• [How to complete this task] Retype the listing exactly, minus its pictures.
--- START ---
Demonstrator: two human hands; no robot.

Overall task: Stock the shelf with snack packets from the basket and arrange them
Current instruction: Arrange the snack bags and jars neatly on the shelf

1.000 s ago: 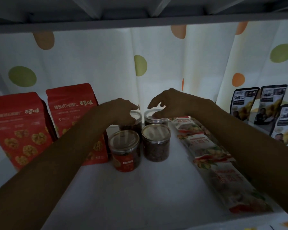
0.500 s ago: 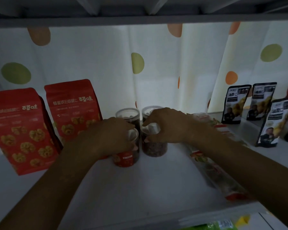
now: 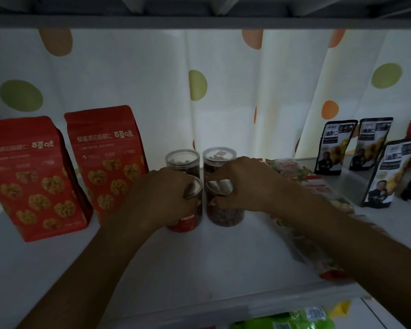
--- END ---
• [Answer box]
Demonstrator: two human hands; no robot.

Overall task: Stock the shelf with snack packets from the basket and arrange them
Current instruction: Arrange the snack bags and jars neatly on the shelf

1.000 s ago: 
0.500 s ago: 
now: 

Nothing further remains in the output.